The main alternative to incineration has the serious disadvantage of being simple. Waste avoidance, or pollution prevention--in short, not making waste--is a simple idea. Behind the scenes it may be complicated but from an enforcement perspective, it is easy: you require industry to report their annual waste production (about the same as they do now under the federal Community Right to Know law) plus their annual output of products, then you require them to reduce their waste (measured as a percentage of the amount of product produced) by a small amount each year--say, 10% per year. If they don't reduce their waste production, they draw a fine; the fines can help support the governmment's enforcement program which, like the IRS, periodically investigates to see who's been lying to Uncle Sam, with stiff penalties including jail for those who get caught. The chief advantage of such a scheme is that it minimizes government interference in specific industrial processes--Uncle Sam doesn't have to decide what is "best available technology."
The chief disadvantage of such a scheme is that it would require our industrial leaders to get off the dime and do things differently. Pollution prevention calls for initiative, ingenuity, imagination, brainpower, longerterm strategic thinking, managerial skill--all the things that many people say Japan now has but America hasn't. It calls for the recognition that pollution is a visible sign of inefficiency in industrial operations. Pollution is money going up the chimney, down the sewer, or out the door into waste trucks. Pollution is raw material unconverted, or it is products that are not fully recovered. Increased efforts to reduce waste can result in increased profit.
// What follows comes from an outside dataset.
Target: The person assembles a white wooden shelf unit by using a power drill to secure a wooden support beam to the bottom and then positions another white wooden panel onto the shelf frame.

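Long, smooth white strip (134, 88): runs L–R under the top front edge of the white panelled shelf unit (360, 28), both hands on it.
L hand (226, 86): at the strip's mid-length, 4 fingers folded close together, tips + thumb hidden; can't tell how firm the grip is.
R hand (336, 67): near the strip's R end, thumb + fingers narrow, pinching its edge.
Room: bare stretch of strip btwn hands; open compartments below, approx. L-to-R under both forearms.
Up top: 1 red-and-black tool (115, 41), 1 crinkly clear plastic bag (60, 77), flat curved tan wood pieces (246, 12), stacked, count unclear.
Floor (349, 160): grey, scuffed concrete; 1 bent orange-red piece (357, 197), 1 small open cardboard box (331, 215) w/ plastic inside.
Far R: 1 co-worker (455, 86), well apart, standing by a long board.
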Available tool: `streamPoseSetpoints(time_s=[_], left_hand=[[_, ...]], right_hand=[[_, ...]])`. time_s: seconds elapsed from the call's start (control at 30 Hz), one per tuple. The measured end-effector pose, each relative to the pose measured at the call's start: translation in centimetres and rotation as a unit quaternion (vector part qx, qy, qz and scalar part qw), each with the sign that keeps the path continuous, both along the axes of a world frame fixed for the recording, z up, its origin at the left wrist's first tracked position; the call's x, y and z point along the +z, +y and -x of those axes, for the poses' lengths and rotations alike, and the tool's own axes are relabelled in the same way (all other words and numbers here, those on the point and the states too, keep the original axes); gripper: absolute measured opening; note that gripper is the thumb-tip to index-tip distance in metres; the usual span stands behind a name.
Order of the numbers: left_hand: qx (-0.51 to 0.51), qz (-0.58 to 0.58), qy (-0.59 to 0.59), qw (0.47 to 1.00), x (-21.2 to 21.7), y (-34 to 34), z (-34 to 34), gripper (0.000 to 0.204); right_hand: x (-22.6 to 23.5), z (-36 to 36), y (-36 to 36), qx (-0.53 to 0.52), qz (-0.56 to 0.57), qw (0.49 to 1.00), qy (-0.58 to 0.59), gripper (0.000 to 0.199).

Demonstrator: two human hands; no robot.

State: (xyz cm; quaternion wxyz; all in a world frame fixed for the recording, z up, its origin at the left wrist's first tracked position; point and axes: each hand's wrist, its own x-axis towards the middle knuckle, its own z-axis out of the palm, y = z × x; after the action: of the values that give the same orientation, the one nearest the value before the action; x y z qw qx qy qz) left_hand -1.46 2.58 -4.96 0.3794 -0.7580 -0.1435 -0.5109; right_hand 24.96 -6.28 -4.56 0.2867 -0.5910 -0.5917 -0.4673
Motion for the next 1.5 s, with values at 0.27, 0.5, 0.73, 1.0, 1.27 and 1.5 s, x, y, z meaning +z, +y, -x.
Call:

But EPA seems to hold the view that America's industrial leaders are losers and has-beens, incapable of change, so EPA talks a lot about pollution prevention (because every school child can figure out that's what we need), but meanwhile EPA works overtime to help the waste industry build yet more incinerators because incinerators don't require anything of industry--they only require the general public to absorb more pollution. People who occupy the middle ground--those who believe American industry is simply too lethargic and too unimaginative to ever achieve significant pollution prevention, yet are themselves unwilling to let incinerators proliferate across the land like chancre sores-these people are asking, "What are the alternatives to incineration (besides pollution prevention)?"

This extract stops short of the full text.